I think a lot is mixed up here. First of all we must be clear, whether we discuss the problem of "electromagnetic mass" on a classical or a quantum level. The former is in some sense the more difficult question, because there is no consistent solution on the "point-particle level". The problem of the diverging mass in classical "electron theory" is infamous. It was discovered by Lorentz and Abraham around 1900. It results from the fact that when trying to calculate the influence of the electromagnetic field of an accelerated particle on itself, this leads to an infinite self-energy. Already for a point particle at rest the Coulomb field's energy diverges. On the other hand it's clear that the electron's measured mass always refers to an electron with its own electromagnetic field around it. So when calculating the "self-force" on the accelerated electron after regularizing this self-field somehow (e.g., by making the electron a little extended object with a charge distribution rather than a point-charge-$\delta$ distribution) you can subtract the divergent part of the self-force in the point-particle limit, by lumping it into the mass and declaring the total resulting mass as the measured mass of the electron. Unfortunately this doesn't solve the problem completely, because the resulting equation of motion is a third-order differential equation, the Lorentz-Abraham equation, which shows a-causal behavior. Extending these ideas to relativistic dynamics also doesn't help. Then you have the Lorentz-Abraham-Dirac (LAD) equation. The best you can do is to use the first-order perturbation theory in the self-force, which leads to the Landau-Lifshitz approximation of the LAD equation.

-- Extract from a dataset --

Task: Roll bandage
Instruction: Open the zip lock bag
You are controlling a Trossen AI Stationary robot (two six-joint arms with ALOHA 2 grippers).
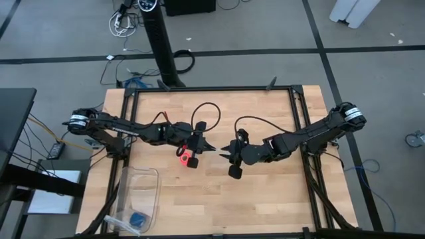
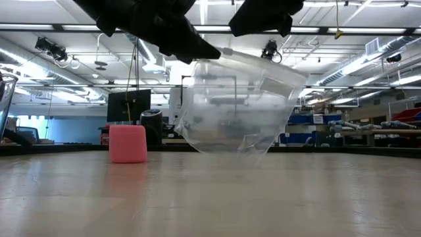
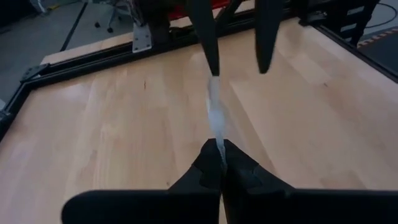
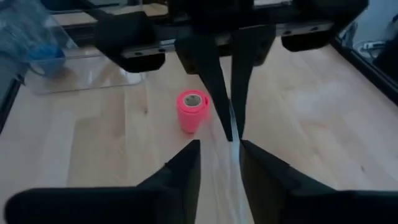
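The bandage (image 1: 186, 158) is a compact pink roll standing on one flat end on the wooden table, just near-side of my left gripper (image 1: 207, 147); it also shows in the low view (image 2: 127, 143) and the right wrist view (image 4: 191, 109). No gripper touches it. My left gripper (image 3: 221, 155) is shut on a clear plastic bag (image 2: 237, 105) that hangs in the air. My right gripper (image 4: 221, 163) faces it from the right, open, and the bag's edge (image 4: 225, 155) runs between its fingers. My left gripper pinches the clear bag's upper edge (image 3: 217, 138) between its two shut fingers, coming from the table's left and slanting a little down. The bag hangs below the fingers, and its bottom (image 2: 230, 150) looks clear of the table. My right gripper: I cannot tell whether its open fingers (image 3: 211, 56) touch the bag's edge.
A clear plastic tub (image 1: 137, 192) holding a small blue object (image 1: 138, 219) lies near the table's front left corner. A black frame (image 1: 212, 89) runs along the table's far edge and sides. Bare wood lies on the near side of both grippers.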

In the quantum-field theoretical description these (UV-)divergences presist, i.e., if you start with the "bare electron" interacting with the electromagnetic field and calculate the electron's self-energy you also get a divergent result, but you can, order-by-order in perturbation theory, do the trick of lumping these infinities into the constants of the theory, i.e., the wave-function normalization factors, the mass of the electron/positron, and the electromagnetic coupling constant, i.e., you get order-by-order in perturbation theory well-defined results for the coupled dynamics of the em. field with the charged particles, and this "renormalized" QED is among the most accurate theories ever, predicting some properties to 12 or more digits of accuracy (e.g., the anomalous magnetic moment of the electron, the Lamb shift of hydrogen-energy levels).